WHAT YOU SHOULD DO:
Take each line from the entries that holds "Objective" and copy it out.

SUPPLIED MATERIAL:
────

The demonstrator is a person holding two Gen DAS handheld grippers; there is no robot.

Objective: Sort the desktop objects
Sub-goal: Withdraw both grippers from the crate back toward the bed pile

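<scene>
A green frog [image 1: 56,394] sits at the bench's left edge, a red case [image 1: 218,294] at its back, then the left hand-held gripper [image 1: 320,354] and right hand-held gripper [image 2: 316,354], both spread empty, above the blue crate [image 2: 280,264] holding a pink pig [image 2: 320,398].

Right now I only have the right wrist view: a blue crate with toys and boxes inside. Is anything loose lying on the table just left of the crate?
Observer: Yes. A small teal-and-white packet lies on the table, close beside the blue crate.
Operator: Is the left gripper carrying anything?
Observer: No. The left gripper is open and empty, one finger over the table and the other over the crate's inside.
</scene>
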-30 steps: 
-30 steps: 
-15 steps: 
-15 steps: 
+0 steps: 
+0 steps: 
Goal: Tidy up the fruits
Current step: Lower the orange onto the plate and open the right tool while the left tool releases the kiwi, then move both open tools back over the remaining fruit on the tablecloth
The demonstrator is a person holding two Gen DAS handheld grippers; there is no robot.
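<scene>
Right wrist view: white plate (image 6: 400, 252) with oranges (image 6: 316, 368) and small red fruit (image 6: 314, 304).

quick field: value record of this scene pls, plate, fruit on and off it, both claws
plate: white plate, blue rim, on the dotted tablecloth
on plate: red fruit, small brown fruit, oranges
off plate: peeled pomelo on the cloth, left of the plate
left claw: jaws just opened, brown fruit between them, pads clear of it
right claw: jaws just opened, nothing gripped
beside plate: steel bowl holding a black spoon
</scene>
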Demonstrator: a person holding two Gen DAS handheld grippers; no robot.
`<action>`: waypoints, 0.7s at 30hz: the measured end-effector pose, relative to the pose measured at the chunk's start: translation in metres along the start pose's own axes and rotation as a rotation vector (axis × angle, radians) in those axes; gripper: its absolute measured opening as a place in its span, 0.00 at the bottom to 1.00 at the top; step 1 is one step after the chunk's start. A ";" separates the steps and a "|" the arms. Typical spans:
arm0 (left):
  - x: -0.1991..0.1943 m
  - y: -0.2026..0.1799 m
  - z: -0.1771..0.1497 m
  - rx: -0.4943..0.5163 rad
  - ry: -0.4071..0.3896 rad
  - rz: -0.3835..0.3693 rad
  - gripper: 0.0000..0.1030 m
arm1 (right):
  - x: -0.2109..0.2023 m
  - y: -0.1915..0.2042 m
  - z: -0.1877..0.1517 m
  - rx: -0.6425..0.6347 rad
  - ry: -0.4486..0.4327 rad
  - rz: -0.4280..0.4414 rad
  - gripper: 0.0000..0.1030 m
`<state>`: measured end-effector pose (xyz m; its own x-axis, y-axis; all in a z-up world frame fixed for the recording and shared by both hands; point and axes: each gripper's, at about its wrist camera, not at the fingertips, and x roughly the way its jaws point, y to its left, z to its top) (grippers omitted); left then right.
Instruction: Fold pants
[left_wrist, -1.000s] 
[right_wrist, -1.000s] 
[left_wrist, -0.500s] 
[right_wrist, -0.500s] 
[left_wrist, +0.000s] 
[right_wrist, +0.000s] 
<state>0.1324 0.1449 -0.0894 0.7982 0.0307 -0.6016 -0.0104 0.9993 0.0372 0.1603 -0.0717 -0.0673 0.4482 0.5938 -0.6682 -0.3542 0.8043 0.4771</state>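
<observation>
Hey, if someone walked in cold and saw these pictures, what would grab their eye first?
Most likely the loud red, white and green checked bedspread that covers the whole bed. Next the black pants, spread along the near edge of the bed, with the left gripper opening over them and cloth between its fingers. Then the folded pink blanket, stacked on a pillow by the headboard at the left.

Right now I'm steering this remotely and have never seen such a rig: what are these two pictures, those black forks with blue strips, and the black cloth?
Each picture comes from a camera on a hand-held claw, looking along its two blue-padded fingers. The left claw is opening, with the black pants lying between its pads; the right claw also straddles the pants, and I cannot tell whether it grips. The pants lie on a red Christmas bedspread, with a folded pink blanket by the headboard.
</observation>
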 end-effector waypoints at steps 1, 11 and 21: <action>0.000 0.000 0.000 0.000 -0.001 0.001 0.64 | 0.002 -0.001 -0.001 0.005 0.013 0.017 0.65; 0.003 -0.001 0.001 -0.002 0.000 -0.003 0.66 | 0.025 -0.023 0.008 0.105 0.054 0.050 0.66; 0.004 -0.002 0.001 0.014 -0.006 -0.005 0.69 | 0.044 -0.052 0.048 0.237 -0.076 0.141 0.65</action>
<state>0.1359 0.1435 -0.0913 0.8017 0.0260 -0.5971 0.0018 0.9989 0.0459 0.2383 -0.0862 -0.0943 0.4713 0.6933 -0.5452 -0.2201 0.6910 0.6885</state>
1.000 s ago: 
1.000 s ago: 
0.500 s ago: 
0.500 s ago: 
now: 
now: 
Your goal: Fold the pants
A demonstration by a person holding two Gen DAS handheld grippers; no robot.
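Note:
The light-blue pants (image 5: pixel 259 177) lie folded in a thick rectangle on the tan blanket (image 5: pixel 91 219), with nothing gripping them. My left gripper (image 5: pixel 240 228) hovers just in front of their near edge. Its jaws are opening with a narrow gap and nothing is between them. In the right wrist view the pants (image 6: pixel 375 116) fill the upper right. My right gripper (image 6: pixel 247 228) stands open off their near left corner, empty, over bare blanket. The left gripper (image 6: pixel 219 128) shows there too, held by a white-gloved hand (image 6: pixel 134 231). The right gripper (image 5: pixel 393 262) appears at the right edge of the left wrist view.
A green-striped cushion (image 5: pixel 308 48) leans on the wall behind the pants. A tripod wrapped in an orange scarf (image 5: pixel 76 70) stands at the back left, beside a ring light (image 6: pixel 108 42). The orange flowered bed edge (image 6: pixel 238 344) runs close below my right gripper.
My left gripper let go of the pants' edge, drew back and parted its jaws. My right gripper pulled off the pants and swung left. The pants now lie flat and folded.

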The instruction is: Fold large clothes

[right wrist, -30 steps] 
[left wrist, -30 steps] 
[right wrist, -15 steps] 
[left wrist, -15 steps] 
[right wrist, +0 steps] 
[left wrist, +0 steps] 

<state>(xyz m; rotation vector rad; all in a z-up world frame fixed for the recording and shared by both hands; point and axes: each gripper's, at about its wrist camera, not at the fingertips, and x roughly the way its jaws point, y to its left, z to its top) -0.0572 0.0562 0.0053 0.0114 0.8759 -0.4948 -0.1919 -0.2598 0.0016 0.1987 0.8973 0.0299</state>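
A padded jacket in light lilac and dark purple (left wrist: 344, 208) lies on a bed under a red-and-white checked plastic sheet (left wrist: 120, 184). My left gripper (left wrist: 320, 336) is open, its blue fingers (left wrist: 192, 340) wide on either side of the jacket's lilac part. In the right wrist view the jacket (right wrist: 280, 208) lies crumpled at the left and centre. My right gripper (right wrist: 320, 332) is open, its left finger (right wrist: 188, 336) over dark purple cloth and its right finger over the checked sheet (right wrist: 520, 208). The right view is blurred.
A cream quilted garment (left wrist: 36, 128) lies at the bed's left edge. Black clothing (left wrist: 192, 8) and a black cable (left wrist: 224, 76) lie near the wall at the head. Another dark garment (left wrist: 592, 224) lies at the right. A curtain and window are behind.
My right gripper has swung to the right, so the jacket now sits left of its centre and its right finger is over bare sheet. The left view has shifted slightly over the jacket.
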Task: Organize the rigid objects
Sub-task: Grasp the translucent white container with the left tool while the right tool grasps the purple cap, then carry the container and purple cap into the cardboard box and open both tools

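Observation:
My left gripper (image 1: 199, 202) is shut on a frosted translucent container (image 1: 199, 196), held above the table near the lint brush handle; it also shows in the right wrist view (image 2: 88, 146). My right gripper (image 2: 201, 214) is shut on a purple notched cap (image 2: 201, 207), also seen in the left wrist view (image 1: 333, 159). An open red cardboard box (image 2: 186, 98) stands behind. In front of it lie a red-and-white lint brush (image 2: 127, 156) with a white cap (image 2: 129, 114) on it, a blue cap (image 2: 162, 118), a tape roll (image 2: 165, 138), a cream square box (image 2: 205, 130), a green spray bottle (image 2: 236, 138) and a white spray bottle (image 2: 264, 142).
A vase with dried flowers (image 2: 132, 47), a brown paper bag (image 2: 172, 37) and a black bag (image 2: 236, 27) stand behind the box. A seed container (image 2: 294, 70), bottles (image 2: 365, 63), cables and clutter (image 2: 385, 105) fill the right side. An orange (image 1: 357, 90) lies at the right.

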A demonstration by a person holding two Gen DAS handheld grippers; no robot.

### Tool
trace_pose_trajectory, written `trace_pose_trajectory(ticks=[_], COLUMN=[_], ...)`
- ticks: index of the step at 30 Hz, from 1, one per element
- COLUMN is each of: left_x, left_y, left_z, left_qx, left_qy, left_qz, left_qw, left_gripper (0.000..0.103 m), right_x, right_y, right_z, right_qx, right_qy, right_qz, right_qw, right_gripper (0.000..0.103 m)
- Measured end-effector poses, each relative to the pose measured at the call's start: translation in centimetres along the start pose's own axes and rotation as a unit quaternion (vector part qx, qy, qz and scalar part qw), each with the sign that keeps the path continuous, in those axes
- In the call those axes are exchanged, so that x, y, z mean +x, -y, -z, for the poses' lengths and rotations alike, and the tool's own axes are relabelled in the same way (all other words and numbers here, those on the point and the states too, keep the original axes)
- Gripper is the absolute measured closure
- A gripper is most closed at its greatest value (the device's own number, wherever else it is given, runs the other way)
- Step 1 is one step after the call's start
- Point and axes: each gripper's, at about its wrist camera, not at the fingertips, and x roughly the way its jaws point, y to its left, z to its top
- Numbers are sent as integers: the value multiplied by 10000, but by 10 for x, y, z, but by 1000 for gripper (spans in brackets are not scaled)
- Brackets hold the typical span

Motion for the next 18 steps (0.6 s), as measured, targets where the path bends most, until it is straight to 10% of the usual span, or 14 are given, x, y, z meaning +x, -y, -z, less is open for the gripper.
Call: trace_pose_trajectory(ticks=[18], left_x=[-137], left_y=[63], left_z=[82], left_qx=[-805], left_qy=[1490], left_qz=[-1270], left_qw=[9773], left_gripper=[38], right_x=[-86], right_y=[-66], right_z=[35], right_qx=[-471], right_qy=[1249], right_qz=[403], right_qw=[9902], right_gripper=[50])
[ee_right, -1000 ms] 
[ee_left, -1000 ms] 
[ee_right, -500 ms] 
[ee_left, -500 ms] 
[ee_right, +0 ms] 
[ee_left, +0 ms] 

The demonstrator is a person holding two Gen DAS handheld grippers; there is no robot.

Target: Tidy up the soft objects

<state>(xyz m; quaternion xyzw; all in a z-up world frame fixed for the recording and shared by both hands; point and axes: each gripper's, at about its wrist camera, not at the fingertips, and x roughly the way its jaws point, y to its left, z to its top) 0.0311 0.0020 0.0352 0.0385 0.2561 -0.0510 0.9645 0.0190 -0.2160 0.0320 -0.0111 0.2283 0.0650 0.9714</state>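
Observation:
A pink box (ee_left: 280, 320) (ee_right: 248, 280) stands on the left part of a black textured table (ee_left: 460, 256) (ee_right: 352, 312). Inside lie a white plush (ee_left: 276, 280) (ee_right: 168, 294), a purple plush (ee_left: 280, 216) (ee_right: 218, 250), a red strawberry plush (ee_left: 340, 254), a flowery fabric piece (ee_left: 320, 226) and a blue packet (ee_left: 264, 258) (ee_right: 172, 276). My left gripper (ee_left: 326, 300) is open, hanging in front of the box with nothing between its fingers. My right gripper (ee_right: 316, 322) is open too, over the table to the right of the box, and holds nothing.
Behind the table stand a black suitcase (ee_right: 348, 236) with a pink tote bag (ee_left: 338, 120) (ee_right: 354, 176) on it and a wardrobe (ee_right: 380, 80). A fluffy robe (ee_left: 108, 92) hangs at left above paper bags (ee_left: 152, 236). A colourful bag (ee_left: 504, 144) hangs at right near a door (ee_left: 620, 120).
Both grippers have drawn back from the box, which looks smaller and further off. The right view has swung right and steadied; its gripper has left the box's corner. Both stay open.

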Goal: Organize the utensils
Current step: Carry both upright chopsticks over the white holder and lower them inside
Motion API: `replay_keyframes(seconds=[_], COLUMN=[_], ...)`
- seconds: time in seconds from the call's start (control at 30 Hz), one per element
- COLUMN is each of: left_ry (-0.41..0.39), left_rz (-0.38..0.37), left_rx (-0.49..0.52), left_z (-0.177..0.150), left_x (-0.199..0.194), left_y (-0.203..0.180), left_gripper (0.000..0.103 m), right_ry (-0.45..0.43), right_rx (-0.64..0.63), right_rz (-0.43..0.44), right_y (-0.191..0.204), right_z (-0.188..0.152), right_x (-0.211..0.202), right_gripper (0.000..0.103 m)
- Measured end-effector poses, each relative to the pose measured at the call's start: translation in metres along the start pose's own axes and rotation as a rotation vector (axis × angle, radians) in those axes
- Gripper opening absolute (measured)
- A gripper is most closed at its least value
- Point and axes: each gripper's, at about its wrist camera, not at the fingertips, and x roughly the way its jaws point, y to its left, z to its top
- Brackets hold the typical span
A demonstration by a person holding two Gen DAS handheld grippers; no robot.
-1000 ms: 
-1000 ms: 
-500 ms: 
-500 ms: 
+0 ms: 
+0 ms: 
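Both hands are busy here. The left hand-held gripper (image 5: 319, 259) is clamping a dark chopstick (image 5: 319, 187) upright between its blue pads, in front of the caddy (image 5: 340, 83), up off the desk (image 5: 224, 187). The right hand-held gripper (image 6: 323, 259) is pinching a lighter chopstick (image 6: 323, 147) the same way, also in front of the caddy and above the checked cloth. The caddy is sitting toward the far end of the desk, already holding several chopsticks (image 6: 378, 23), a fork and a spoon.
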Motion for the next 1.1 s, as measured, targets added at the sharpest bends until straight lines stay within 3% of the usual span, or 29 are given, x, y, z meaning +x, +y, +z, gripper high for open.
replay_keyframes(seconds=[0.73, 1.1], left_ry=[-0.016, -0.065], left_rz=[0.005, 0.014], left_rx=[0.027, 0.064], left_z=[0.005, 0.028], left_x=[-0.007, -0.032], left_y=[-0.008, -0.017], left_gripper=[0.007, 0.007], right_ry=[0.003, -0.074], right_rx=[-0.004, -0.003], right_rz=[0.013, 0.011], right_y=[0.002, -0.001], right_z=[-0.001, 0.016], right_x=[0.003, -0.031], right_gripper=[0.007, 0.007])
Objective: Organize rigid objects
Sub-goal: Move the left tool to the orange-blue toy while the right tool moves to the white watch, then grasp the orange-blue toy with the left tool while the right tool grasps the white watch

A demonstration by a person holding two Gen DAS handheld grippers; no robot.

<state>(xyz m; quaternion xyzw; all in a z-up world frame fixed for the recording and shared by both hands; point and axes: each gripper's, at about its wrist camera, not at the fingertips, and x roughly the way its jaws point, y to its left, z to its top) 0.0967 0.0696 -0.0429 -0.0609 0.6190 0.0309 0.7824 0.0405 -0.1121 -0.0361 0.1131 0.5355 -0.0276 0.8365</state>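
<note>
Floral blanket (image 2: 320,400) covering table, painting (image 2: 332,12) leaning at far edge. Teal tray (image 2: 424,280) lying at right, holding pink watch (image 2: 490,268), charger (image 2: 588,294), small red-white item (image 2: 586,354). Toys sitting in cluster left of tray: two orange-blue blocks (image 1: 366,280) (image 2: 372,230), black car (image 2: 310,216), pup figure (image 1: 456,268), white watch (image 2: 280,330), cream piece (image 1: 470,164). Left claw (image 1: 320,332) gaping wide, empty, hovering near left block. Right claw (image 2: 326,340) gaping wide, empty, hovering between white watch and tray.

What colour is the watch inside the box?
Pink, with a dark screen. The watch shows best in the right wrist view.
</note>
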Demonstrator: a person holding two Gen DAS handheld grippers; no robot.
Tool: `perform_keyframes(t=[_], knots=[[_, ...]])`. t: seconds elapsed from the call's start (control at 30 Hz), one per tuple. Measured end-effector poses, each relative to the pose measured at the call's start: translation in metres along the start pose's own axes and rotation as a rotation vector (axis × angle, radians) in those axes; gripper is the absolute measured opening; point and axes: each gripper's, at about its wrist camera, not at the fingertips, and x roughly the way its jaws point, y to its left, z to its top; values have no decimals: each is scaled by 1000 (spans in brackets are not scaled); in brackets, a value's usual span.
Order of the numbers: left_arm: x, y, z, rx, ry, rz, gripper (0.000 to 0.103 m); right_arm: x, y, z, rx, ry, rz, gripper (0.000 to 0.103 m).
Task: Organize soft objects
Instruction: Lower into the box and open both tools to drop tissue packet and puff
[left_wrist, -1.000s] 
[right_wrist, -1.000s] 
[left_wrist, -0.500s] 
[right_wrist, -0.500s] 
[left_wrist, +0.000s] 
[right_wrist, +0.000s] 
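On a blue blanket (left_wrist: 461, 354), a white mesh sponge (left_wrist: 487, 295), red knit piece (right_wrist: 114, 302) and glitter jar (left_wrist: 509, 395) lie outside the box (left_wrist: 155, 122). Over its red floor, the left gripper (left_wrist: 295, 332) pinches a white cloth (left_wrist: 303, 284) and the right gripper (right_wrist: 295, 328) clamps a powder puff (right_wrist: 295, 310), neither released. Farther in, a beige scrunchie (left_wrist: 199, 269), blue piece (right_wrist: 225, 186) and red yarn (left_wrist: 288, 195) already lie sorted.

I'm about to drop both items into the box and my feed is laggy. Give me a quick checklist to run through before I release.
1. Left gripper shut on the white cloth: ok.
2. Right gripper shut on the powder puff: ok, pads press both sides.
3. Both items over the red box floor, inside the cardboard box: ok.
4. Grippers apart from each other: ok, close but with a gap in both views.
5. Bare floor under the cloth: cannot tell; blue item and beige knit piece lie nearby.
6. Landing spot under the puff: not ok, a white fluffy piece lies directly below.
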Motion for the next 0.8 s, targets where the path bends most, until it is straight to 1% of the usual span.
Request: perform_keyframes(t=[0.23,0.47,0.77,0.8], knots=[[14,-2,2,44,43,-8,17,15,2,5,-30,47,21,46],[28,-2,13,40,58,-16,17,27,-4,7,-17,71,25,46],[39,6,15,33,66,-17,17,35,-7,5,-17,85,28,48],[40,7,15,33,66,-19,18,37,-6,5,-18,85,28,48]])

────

EXERCISE ANSWER:
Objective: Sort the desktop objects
Objective: Organize rigid objects

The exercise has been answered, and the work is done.